Wildorado (/ˌwɪldəˈreɪdoʊ/ WIL-də-RAY-doh) is an unincorporated community in Oldham County, Texas, United States. As of the 2020 census, Wildorado had a population of 201.
==Geography==
Wildorado is located along FM 809 south of and Main Street north of Interstate 40, east of Vega, the county seat of Oldham County. The nearest large city is Amarillo, located approximately 20 miles east of Wildorado.

==History==
Named for nearby Wildorado Creek, the community was founded in 1900 as a railway town along the Chicago, Rock Island and Gulf Railroad. It was first settled by Eugene Binford and John R. Goodman, who ranched in the area before 1900. A post office was established in 1904. In 1908, the railroad was completed and a town site was laid out. Goodman organized the Wildorado State Bank and built the Wildorado Hotel. A newspaper, the Wildorado Progress, began publication in 1909. By 1915, Wildorado had an estimated population of 100. During the 1920s and 1930s, the community endured droughts and dust storms. In 1936, Wildorado had a population of 57 with seven businesses. That figure increased to approximately 125 residents in the late 1940s. The gradual evolution of the Ozark Trail (Route 66) into Interstate 40 encouraged growth. After World War II, when travel became a popular pastime, Wildorado responded with services along its portion of Route 66 and the population rose to over 200 by the late 1950s. The formation of the Wildorado Water Supply Corporation in 1976-77 ensured a rural water supply and irrigation wells.
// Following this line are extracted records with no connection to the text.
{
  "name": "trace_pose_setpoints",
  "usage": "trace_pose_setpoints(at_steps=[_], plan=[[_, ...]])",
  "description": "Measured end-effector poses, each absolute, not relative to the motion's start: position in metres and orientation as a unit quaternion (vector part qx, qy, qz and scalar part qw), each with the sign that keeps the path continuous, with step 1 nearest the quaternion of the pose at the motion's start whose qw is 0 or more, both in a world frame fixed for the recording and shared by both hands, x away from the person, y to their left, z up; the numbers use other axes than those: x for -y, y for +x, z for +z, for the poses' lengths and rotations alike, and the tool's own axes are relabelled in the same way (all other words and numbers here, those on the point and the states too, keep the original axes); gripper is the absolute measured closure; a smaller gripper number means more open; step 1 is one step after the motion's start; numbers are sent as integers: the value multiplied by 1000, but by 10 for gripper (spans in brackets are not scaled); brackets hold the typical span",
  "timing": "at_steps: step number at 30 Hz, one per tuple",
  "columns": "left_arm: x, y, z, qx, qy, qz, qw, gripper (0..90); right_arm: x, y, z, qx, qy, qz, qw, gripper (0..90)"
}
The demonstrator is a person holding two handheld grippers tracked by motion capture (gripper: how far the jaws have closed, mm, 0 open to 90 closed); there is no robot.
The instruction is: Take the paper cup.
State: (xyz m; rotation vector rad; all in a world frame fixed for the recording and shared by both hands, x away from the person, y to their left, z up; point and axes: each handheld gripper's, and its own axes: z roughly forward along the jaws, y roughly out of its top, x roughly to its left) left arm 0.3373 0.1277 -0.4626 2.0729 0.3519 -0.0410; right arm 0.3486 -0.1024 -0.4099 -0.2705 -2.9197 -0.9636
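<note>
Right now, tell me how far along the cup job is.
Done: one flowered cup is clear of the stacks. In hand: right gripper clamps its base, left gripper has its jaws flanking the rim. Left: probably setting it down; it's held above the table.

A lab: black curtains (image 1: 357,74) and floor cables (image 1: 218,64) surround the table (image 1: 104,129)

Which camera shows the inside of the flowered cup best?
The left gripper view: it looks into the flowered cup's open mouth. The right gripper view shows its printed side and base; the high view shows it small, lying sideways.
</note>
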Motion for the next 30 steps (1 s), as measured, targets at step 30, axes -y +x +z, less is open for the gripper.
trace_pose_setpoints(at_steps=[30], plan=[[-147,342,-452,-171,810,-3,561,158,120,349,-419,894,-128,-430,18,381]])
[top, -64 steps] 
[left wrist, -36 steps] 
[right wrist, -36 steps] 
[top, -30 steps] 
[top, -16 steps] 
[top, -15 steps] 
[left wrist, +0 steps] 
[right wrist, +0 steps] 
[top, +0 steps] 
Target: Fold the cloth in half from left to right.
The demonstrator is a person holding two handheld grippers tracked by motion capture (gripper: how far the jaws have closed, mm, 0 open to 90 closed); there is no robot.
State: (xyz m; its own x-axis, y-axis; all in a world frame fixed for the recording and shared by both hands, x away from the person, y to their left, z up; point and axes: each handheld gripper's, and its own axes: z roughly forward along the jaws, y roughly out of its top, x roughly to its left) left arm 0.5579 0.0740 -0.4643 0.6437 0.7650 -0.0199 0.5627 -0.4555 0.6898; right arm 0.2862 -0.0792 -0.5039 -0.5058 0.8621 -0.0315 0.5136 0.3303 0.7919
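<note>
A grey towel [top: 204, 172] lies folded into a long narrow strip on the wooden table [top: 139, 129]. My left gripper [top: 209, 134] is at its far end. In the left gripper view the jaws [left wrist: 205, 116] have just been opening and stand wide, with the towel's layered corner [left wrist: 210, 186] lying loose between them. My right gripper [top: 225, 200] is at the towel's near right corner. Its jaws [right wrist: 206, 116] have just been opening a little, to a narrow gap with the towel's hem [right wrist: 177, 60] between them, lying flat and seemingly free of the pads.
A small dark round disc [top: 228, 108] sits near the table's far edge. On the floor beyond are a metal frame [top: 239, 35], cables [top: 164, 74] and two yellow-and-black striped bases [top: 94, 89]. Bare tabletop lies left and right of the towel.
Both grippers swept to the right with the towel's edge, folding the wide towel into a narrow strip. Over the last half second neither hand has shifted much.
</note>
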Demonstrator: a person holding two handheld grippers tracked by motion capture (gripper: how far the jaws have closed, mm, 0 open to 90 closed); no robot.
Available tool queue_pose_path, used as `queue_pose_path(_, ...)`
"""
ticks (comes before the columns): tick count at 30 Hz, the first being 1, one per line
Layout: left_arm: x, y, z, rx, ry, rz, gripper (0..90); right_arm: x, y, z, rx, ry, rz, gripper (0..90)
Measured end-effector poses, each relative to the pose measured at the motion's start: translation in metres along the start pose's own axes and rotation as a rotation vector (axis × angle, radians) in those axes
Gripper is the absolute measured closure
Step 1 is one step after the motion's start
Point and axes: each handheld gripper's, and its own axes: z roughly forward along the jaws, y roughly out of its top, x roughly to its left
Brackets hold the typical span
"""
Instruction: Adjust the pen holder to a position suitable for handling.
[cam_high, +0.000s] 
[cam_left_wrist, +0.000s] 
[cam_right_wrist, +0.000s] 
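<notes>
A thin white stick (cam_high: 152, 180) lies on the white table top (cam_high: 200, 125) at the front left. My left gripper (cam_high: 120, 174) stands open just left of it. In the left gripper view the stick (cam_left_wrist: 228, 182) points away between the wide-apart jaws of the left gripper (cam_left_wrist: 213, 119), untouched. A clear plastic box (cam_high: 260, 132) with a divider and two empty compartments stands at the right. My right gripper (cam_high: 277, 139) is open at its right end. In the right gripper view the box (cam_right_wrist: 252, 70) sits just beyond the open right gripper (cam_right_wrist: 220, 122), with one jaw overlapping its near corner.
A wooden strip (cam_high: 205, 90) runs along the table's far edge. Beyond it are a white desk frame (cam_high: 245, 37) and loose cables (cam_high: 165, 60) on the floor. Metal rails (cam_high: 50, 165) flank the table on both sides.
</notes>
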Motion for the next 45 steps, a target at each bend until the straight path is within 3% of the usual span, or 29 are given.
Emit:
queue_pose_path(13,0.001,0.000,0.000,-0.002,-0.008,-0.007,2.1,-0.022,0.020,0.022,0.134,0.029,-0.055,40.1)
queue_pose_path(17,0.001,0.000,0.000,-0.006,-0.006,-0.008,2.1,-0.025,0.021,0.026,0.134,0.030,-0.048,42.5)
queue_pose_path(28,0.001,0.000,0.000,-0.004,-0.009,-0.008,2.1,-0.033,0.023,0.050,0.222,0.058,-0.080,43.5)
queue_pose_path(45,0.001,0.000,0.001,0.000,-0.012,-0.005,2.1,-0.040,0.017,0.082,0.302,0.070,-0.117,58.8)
During the latter half of the twentieth century, the population hovered around 180. Although Wildorado is unincorporated, it has a post office, with the ZIP code of 79098.

==Demographics==

According to the Handbook of Texas, the community had an estimated population of 180 in 2000. Wildorado first appeared as a census designated place in the 2020 U.S. census.

Historical population
| Census | Pop. | Note | %± |
| 2020 | 201 |  | — |
U.S. Decennial Census 1850–1900 1910 1920 1930 1940 1950 1960 1970 1980 1990 2000 2010 2020

===2020 Census===

Wildorado CDP, Texas – Racial and ethnic composition Note: the US Census treats Hispanic/Latino as an ethnic category. This table excludes Latinos from the racial categories and assigns them to a separate category. Hispanics/Latinos may be of any race.
| Race / Ethnicity (NH = Non-Hispanic) | Pop 2020 | % 2020 |
|---|---|---|
| White alone (NH) | 149 | 74.13% |
| Black or African American alone (NH) | 1 | 0.50% |
| Native American or Alaska Native alone (NH) | 0 | 0.00% |
| Asian alone (NH) | 1 | 0.50% |
| Native Hawaiian or Pacific Islander alone (NH) | 0 | 0.00% |
| Other race alone (NH) | 0 | 0.00% |
| Mixed race or Multiracial (NH) | 22 | 10.95% |
| Hispanic or Latino (any race) | 28 | 13.93% |
| Total | 201 | 100.00% |

As of the 2020 United States census, there were 201 people, 63 households, and 41 families residing in the CDP.

==Education==

Public education is provided by the Wildorado Independent School District. Troy Duck is the district's superintendent. The district has a single campus that serves students in grades prekindergarten through 12th. Wildorado ISD is rated an Exemplary District by the Texas Education Agency. Wildorado Elementary accepts transfers and provides transportation by bus for accepted students. Students in grades 9-12 attend one of the nearby neighboring districts. The new high school that is in operation will expand a grade each year until they run through the 12th grade. The first graduating class was in 2021.

==Cultural references==

Indie folk rock band Wilderado chose to rename themselves to an altered version of the community's name after driving by Wildorado on a late-night drive while on tour.